Task requirements ▸ Retype all of the lines below with no changes.

Material to process ▸
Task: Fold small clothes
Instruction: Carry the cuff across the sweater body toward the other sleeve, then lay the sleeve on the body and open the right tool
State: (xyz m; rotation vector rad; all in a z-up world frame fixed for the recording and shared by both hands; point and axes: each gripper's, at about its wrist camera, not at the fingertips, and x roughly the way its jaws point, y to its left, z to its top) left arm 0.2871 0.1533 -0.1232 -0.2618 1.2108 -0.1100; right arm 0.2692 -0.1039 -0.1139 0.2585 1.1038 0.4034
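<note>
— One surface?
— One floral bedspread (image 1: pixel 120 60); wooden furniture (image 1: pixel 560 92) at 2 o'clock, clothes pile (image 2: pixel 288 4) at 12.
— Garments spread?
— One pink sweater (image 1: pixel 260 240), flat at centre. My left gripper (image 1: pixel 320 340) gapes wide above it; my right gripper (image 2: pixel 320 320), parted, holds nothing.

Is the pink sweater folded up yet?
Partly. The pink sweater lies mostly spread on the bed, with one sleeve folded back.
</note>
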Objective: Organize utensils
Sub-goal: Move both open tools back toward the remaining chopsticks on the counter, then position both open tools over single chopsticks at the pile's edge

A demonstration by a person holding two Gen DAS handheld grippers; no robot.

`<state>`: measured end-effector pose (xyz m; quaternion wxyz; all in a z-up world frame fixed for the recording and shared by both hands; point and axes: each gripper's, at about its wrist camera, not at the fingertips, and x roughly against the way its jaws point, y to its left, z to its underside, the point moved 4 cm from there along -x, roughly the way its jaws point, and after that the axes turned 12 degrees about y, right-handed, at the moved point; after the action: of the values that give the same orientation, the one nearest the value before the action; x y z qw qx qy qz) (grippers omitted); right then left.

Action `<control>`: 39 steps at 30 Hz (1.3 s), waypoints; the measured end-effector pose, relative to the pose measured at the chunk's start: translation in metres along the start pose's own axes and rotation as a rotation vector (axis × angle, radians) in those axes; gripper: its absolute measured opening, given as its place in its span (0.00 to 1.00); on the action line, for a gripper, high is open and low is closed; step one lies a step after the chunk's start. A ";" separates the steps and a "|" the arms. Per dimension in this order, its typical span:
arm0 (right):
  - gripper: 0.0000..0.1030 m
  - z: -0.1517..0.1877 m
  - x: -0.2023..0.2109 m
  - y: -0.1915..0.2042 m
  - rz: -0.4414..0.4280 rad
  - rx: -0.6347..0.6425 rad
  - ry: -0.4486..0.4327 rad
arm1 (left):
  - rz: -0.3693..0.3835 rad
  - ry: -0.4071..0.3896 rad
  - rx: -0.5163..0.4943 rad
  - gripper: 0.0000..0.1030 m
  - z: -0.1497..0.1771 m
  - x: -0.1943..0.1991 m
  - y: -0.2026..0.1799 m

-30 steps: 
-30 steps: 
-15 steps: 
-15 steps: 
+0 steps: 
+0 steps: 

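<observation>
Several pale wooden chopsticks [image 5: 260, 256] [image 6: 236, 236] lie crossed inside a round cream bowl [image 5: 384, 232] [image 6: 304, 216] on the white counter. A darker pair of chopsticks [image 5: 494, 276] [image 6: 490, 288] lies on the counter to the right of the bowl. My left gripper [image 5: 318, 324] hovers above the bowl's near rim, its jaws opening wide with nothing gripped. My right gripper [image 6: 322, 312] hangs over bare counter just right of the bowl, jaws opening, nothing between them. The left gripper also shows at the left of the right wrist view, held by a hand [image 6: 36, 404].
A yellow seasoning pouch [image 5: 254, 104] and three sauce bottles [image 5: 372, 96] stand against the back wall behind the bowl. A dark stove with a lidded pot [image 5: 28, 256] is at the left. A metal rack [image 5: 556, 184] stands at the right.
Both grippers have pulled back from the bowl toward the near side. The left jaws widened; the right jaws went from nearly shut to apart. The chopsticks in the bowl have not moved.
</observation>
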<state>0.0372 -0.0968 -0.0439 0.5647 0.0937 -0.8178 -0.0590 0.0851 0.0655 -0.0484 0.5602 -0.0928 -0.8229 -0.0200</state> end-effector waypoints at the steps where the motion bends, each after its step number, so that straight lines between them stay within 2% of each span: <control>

Expected answer ▸
Task: Fold small clothes
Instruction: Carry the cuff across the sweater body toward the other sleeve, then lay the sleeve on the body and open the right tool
State: (xyz m; rotation vector rad; all in a z-up world frame fixed for the recording and shared by both hands; point and axes: each gripper's, at about its wrist camera, not at the fingertips, and x roughly the way its jaws point, y to its left, z to its top) left arm 0.2871 0.1533 -0.1232 -0.2618 1.2108 -0.1100; right arm 0.2692 -0.1039 -0.1139 0.2585 1.1038 0.4034
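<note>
— One surface?
— One floral bedspread (image 1: pixel 120 60); wooden furniture (image 1: pixel 560 92) at 2 o'clock, clothes pile (image 2: pixel 288 4) at 12.
— Garments spread?
— One pink sweater (image 1: pixel 260 240), flat at centre. My left gripper (image 1: pixel 320 340) gapes wide above it; my right gripper (image 2: pixel 320 320), parted, holds nothing.

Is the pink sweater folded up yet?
Partly. The pink sweater lies mostly spread on the bed, with one sleeve folded back.
</note>
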Objective: Organize utensils
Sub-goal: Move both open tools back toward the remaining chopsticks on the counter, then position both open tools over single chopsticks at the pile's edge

A demonstration by a person holding two Gen DAS handheld grippers; no robot.

`<state>`: measured end-effector pose (xyz m; quaternion wxyz; all in a z-up world frame fixed for the recording and shared by both hands; point and axes: each gripper's, at about its wrist camera, not at the fingertips, and x roughly against the way its jaws point, y to its left, z to its underside, the point moved 4 cm from there along -x, roughly the way its jaws point, and after that the axes turned 12 degrees about y, right-handed, at the moved point; after the action: of the values that give the same orientation, the one nearest the value before the action; x y z qw qx qy qz) (grippers omitted); right then left.

Action `<control>`: 39 steps at 30 Hz (1.3 s), waypoints; the measured end-effector pose, relative to the pose measured at the chunk's start: translation in metres along the start pose's own axes and rotation as a rotation vector (axis × angle, radians) in those axes; gripper: its absolute measured opening, given as its place in its span (0.00 to 1.00); on the action line, for a gripper, high is open and low is closed; step one lies a step after the chunk's start. A ";" separates the steps and a "|" the arms. Per dimension in this order, its typical span:
arm0 (right):
  - gripper: 0.0000..0.1030 m
  - z: -0.1517..0.1877 m
  - x: -0.2023..0.2109 m
  - y: -0.1915..0.2042 m
  - rz: -0.4414..0.4280 rad
  - rx: -0.6347..0.6425 rad
  - ry: -0.4486..0.4327 rad
arm1 (left):
  - rz: -0.3693..0.3835 rad
  - ry: -0.4071..0.3896 rad
  - rx: -0.5163..0.4943 rad
  - gripper: 0.0000..0.1030 m
  - z: -0.1497..0.1771 m
  - x: -0.1943..0.1991 m
  - y: -0.2026..0.1799 m

-30 steps: 
-30 steps: 
-15 steps: 
-15 steps: 
+0 steps: 
+0 steps: 

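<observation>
Several pale wooden chopsticks [image 5: 260, 256] [image 6: 236, 236] lie crossed inside a round cream bowl [image 5: 384, 232] [image 6: 304, 216] on the white counter. A darker pair of chopsticks [image 5: 494, 276] [image 6: 490, 288] lies on the counter to the right of the bowl. My left gripper [image 5: 318, 324] hovers above the bowl's near rim, its jaws opening wide with nothing gripped. My right gripper [image 6: 322, 312] hangs over bare counter just right of the bowl, jaws opening, nothing between them. The left gripper also shows at the left of the right wrist view, held by a hand [image 6: 36, 404].
A yellow seasoning pouch [image 5: 254, 104] and three sauce bottles [image 5: 372, 96] stand against the back wall behind the bowl. A dark stove with a lidded pot [image 5: 28, 256] is at the left. A metal rack [image 5: 556, 184] stands at the right.
Both grippers have pulled back from the bowl toward the near side. The left jaws widened; the right jaws went from nearly shut to apart. The chopsticks in the bowl have not moved.
</observation>
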<state>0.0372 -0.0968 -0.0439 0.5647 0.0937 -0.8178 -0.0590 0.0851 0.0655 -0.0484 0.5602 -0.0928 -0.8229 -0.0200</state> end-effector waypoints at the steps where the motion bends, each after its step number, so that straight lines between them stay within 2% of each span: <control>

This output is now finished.